» Directions
The expected output is a copy of every line in the records with the string "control".

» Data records
▼
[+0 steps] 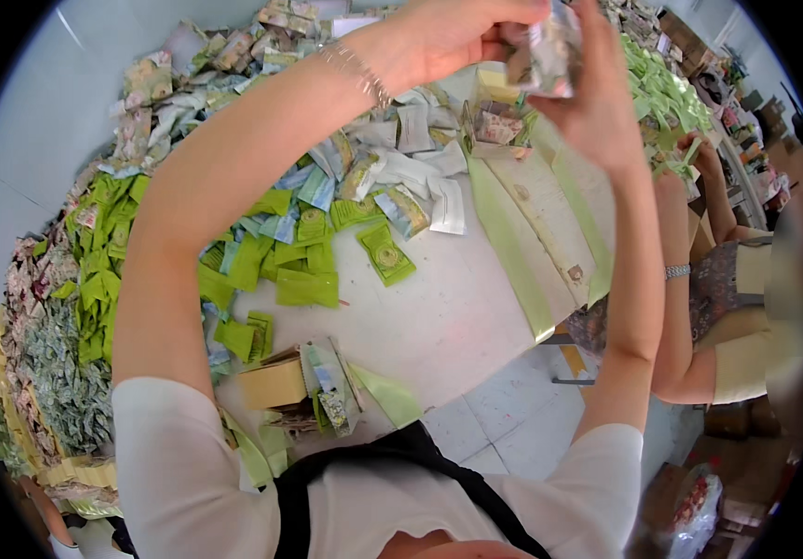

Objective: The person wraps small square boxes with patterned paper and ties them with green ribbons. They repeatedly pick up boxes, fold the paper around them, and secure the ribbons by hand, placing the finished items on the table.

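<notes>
Both my arms reach out to the top of the view. My left hand (443, 42) and my right hand (586, 105) hold a clear plastic package (551, 52) with small packets inside between them. It is blurred, so its contents are hard to make out. Just below it stands a filled clear box (499, 129) on light green ribbon (506, 244). White packets (412, 168) and green packets (386, 255) lie loose on the white table (401, 321). Close to my body, an open package (331, 391) holding mixed packets leans beside a tan carton (275, 381), with green ribbon under them.
Heaps of green packets (101, 272), teal packets (69, 384) and patterned packets (149, 84) line the left and far sides. On the right a co-worker's hands (702, 157) handle green ribbon (667, 91). Cardboard boxes (744, 475) stand at the lower right. Another person's arm shows at lower left.
</notes>
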Demonstrator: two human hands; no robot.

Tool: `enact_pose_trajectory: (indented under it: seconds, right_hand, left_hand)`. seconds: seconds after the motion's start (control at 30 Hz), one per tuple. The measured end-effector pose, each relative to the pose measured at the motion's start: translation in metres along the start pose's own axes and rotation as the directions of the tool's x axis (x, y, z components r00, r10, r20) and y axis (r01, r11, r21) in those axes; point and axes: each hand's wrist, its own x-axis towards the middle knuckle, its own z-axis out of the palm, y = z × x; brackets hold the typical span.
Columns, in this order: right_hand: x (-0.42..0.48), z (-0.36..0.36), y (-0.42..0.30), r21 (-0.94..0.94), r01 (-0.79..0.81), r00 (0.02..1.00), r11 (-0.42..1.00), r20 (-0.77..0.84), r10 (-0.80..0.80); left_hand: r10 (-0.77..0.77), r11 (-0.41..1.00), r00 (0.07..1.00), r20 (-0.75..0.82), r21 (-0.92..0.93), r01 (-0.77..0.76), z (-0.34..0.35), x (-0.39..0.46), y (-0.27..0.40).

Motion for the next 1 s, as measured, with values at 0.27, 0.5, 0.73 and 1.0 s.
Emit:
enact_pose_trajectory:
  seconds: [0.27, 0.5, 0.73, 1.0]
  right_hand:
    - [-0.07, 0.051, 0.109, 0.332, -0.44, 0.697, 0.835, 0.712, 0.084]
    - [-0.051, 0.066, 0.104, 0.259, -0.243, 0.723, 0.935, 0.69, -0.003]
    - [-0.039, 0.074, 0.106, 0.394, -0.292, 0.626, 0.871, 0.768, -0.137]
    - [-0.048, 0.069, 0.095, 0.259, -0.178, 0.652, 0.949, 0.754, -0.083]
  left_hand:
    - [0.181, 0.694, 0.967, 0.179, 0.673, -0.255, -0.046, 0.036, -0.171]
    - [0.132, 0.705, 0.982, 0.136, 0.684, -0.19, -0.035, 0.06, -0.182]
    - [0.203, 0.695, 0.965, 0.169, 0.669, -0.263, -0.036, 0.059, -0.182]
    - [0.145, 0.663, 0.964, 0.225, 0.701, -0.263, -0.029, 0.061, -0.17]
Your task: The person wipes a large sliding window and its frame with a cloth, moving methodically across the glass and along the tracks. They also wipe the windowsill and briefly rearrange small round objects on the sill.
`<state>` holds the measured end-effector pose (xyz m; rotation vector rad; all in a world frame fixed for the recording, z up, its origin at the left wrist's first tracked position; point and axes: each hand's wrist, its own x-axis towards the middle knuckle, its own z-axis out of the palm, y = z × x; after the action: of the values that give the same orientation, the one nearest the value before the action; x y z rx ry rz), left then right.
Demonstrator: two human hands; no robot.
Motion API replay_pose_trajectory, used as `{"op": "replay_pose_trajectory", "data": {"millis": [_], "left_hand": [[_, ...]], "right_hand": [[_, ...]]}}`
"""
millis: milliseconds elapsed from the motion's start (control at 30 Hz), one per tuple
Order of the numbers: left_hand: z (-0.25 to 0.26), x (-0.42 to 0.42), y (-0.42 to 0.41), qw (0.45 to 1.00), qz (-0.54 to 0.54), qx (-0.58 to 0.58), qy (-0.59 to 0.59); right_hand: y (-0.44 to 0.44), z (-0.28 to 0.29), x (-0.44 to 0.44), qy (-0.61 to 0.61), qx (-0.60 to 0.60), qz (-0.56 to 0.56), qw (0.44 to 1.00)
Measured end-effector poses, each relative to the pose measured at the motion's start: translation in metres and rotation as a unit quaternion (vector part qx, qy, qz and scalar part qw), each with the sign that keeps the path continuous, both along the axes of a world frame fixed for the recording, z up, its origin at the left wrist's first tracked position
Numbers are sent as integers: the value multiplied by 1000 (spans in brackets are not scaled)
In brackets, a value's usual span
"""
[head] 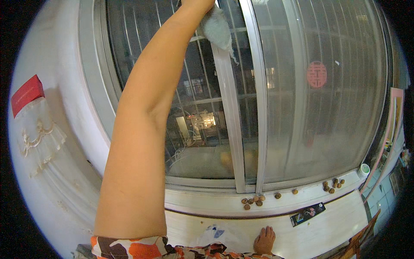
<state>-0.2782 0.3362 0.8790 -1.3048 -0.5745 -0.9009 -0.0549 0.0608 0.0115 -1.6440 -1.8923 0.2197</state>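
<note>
My left arm reaches up across the window, and my left hand (198,4) is cut off by the top edge, its fingers out of sight. From it hangs a pale blue-grey cloth (218,30) with a frayed lower corner, lying over the upright frame of a sliding window (226,84). Low in the picture, my right hand (264,240) rests palm down on a white tabletop (310,239), holding nothing. Just left of it lies a clear plastic bag (220,234), partly covered by my patterned clothing.
Several walnuts (254,201) sit along the white windowsill (220,204), with a small white cup (364,170) at its right end. A dark printed box (307,214) is on the tabletop. At left, a red box (28,95) tops a lace-trimmed cover (45,136). A wooden chair (359,241) stands lower right.
</note>
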Motion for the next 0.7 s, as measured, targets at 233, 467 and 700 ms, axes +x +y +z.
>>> {"op": "replay_pose_trajectory", "data": {"millis": [233, 467, 700], "left_hand": [[-73, 4, -2, 997, -79, -18, 7], [-90, -3, -3, 997, -67, -37, -10], [-178, -58, -6, 981, -161, -90, -54]], "right_hand": [[3, 7, 3, -29, -26, -28, 999], [6, -3, 3, -25, -2, -18, 1000], [1, 8, 1, -21, 30, -4, 999]]}}
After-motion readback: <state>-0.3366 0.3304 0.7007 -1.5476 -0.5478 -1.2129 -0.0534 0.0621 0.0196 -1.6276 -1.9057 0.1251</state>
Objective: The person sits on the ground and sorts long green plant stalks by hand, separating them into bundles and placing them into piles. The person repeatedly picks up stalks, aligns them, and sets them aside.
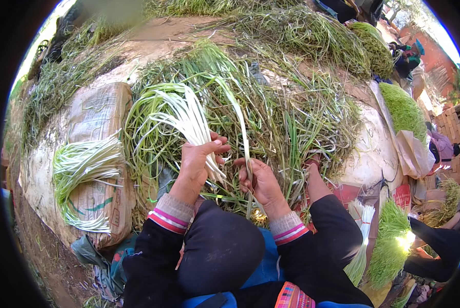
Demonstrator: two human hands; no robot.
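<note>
My left hand (203,156) is closed round a bunch of long stalks (189,115), white at the base, with pale green leaves hanging away to the left. Between the fingers and thumb of my right hand (261,181) is a single stalk (242,123), its white shaft rising and its green end bending back over the pile. A thin strip of leaf or peel trails below that hand. Beneath both hands spreads a heap of loose green and brown stalks and leaves (268,111).
To the left, cleaned stalks (89,169) lie on a stuffed woven sack (99,111). At the right are a tied white bundle (361,219) and a green bunch (389,238). Another person's dark sleeve (438,246) shows at the right edge. More greenery (299,34) lies farther back.
</note>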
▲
» Result below
Tool: `enact_pose_trajectory: (indented under it: seconds, right_hand, left_hand)`. seconds: seconds after the motion's start (control at 30 Hz), one per tuple. The measured end-effector pose, each relative to the pose measured at the motion's start: translation in metres along the start pose's own axes and rotation as the directions of the tool's x axis (x, y, z components r00, r10, r20) and y axis (r01, r11, r21) in those axes; point and axes: each hand's wrist, its own x-axis towards the middle knuckle, its own z-axis out of the palm, y = z × x; brackets hold the typical span.
millis: milliseconds elapsed from the motion's start (control at 30 Hz), one per tuple

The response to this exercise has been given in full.